JABARPOS.ID, Jakarta – PT Bank Mandiri (Persero) Tbk (BMRI) memberikan sinyal positif terkait potensi dividen yang akan diterima investor. Usulan dividend payout ratio (DPR) bahkan diprediksi lebih tinggi dari tahun sebelumnya.
Direktur Utama Bank Mandiri, Riduan, menyampaikan bahwa usulan DPR kemungkinan berada di kisaran 79%. Meskipun demikian, keputusan final tetap akan ditentukan dalam Rapat Umum Pemegang Saham (RUPS). "Tapi pasti lebih baik lah dibanding tahun lalu. Lihat saja tahun lalu berapa," ujar Riduan saat ditemui di Gedung DPR RI, Jakarta, Rabu (18/2/2026).

Sebagai informasi, pada tahun sebelumnya, pemegang saham BMRI sepakat untuk membagikan 78% dari laba tahun buku 2024, yang nilainya mencapai Rp 43,5 triliun. Dengan demikian, investor menerima setara Rp 466,18 per saham.
Terkait Rencana Bisnis Bank (RBB), Riduan memastikan bahwa perseroan belum melakukan revisi atas dokumen yang telah disampaikan kepada regulator. Bank Mandiri masih menjalankan RBB yang telah diajukan pada Desember lalu. "Iya, kita kan RBB-nya sudah kita sampaikan Desember. Jadi, kita teruskan aja dengan RBB yang ada sekarang. Nanti Juni mungkin baru kita lihat kekembangannya untuk revisi atau nggak. Iya, tapi kan kita selalu bekerja lebih dari RBB," jelasnya.

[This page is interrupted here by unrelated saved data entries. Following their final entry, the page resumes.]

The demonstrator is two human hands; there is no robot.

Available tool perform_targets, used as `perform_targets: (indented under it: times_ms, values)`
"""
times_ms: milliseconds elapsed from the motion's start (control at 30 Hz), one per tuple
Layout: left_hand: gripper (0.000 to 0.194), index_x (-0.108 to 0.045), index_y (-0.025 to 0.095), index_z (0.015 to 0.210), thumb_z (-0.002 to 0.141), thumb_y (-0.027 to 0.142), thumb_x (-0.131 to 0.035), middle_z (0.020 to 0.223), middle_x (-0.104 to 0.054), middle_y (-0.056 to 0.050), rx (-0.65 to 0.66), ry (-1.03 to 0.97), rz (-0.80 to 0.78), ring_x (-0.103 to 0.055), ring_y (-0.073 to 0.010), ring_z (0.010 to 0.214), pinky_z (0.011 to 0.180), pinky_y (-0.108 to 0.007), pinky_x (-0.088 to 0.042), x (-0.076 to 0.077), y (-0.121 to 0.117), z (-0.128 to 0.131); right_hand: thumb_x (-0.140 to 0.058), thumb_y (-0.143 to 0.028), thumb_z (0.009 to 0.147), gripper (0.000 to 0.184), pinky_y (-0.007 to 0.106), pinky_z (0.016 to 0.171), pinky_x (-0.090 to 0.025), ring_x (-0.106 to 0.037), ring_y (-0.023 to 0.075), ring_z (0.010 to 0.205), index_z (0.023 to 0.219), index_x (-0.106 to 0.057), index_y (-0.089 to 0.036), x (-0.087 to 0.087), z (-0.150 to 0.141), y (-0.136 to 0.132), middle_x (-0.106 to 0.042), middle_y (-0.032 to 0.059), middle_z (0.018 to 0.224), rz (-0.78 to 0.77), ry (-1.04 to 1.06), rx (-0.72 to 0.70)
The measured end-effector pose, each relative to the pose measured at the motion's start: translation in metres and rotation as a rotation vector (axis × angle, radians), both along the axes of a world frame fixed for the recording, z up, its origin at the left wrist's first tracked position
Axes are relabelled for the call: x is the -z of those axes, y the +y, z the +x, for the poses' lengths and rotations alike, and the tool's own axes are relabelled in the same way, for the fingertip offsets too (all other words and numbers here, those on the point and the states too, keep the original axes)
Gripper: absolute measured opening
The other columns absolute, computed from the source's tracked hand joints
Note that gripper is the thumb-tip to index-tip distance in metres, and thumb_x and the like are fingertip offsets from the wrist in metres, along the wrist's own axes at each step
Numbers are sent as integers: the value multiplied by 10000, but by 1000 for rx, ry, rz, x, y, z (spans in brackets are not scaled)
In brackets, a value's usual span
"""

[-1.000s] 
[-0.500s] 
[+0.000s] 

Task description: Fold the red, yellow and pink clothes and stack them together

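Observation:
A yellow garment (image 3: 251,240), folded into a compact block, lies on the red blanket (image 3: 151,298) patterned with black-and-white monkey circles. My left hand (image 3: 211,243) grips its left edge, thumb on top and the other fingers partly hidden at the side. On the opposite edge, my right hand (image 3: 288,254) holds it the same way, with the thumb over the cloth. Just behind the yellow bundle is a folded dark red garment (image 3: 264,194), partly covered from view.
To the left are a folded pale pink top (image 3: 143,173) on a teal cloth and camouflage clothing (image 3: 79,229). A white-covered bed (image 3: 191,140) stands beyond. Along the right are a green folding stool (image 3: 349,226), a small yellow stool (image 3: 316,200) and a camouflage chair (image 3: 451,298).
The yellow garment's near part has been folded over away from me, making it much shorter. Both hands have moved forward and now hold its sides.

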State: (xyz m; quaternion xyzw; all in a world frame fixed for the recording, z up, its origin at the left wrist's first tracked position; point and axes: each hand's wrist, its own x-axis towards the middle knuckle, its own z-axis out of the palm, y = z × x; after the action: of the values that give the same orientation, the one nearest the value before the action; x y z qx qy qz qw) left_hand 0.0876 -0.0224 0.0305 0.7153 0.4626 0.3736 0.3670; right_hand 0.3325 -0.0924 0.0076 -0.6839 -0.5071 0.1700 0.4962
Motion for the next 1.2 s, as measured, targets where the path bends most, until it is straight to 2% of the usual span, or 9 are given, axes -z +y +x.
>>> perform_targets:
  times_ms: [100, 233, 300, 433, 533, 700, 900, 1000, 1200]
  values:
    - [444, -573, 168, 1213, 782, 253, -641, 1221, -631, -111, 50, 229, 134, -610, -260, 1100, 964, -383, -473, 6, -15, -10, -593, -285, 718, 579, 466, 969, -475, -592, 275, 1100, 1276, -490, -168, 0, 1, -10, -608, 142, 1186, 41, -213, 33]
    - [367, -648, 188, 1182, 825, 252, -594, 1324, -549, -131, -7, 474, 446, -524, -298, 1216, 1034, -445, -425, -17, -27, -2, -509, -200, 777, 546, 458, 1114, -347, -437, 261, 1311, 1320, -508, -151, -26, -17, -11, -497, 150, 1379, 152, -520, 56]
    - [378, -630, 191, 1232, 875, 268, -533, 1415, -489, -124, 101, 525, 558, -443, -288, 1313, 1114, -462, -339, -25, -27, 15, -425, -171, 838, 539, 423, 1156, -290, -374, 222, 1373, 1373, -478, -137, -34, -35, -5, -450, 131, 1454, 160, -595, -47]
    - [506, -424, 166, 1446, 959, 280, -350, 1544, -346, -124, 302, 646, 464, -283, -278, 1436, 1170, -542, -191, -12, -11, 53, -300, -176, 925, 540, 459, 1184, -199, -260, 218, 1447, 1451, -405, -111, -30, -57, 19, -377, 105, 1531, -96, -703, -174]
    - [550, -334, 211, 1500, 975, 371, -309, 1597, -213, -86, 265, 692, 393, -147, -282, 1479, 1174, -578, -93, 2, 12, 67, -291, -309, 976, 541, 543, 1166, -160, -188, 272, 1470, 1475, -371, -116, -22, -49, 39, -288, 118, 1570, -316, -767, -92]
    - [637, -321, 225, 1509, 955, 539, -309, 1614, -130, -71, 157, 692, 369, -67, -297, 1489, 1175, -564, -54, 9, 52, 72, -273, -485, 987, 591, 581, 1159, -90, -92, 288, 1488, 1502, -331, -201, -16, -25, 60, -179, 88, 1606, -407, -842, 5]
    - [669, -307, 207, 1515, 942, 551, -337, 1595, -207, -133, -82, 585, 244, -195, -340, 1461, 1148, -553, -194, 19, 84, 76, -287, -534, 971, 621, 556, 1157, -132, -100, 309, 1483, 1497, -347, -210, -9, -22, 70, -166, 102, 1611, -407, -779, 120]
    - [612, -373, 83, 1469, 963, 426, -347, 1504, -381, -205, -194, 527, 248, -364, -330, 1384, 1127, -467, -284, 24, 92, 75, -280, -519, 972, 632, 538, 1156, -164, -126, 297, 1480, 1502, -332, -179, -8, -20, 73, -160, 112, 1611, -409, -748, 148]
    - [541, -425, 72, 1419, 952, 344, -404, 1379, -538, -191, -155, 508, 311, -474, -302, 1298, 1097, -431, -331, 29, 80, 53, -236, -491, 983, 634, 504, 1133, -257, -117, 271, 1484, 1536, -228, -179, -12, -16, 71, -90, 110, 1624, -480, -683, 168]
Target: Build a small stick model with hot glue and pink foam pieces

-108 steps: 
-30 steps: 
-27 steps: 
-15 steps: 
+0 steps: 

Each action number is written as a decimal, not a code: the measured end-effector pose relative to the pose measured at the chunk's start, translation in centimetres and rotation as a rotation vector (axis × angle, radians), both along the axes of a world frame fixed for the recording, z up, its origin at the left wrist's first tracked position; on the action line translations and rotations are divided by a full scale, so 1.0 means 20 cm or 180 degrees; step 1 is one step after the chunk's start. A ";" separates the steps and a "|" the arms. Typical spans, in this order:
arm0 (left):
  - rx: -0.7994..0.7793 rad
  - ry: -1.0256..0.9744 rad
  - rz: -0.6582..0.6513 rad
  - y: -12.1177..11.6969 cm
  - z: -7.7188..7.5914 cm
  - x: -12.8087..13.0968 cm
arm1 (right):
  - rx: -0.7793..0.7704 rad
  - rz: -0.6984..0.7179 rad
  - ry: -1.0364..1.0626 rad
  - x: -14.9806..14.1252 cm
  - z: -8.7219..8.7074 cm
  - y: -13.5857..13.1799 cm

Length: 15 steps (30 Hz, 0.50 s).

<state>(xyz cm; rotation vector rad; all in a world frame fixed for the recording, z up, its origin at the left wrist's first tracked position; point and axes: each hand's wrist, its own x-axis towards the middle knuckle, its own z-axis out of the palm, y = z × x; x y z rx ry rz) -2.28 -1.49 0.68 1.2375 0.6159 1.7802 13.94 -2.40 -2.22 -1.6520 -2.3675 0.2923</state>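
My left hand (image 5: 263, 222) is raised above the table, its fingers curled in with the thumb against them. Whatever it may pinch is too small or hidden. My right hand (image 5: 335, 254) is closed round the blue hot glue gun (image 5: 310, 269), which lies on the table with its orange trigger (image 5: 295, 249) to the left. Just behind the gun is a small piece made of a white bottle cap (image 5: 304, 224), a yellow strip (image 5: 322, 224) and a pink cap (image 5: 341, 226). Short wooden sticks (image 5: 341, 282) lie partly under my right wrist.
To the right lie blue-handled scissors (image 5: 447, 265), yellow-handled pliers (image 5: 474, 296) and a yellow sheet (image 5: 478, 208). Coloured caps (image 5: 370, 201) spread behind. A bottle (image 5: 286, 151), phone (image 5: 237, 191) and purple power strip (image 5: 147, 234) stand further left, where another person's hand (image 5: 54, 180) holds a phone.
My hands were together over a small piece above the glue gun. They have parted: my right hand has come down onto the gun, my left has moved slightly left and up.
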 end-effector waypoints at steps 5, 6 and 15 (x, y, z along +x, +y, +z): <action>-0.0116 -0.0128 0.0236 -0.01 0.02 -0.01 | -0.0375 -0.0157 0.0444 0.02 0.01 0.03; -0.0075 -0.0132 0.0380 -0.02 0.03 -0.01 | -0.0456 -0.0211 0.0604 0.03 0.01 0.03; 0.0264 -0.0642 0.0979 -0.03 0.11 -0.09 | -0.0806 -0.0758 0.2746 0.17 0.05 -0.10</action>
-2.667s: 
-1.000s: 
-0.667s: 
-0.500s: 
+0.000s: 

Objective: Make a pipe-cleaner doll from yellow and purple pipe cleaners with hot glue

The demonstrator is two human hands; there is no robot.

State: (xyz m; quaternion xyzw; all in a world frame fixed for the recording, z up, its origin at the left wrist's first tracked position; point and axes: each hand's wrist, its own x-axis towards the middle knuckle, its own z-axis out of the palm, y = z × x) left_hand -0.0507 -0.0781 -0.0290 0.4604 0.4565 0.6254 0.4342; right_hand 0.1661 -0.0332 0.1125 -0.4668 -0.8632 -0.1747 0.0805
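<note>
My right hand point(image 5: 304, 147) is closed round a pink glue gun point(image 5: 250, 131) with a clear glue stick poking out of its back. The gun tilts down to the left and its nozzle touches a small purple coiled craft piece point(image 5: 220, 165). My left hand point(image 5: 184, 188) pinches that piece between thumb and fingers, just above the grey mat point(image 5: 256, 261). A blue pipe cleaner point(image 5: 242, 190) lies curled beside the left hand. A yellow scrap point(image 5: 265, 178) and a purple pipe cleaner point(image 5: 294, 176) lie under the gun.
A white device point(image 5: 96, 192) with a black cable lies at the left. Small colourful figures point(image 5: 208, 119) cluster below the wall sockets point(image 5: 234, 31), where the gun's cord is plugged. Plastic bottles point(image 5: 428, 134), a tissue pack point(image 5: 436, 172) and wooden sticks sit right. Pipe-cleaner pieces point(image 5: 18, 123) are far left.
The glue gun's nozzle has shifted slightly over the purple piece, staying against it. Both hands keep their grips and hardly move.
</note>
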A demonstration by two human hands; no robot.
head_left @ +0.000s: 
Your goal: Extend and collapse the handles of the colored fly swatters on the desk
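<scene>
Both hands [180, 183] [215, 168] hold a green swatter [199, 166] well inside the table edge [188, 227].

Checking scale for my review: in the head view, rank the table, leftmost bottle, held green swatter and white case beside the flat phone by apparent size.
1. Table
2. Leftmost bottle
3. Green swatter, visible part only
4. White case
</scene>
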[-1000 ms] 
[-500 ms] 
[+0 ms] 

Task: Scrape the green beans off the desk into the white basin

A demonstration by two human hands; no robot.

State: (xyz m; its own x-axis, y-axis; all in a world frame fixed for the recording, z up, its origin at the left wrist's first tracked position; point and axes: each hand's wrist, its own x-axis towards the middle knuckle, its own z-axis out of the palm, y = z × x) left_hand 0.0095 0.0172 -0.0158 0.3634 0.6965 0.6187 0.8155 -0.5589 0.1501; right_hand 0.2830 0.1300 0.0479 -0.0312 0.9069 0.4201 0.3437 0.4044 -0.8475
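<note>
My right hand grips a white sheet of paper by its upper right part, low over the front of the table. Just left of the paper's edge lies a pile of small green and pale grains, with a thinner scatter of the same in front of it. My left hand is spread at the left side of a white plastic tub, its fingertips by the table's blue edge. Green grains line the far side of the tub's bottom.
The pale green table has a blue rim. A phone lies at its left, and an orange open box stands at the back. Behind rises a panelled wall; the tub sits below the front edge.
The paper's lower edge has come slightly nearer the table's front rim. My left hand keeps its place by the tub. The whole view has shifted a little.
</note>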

Sebagai informasi tambahan, Bank Mandiri berhasil mencatatkan laba bersih konsolidasi sebesar Rp 56,3 triliun sepanjang tahun 2025. Jika dibandingkan dengan capaian tahun 2024, laba emiten bersandi BMRI ini mengalami kenaikan sebesar 0,93% secara tahunan (yoy).
Pada periode yang sama, aset bank juga mengalami kenaikan sebesar 18,7% yoy. "Ini jauh di atas rata-rata industri perbankan nasional," ungkapnya dalam konferensi pers, Kamis (5/2/2026), seperti yang dilansir oleh JABARPOS.ID.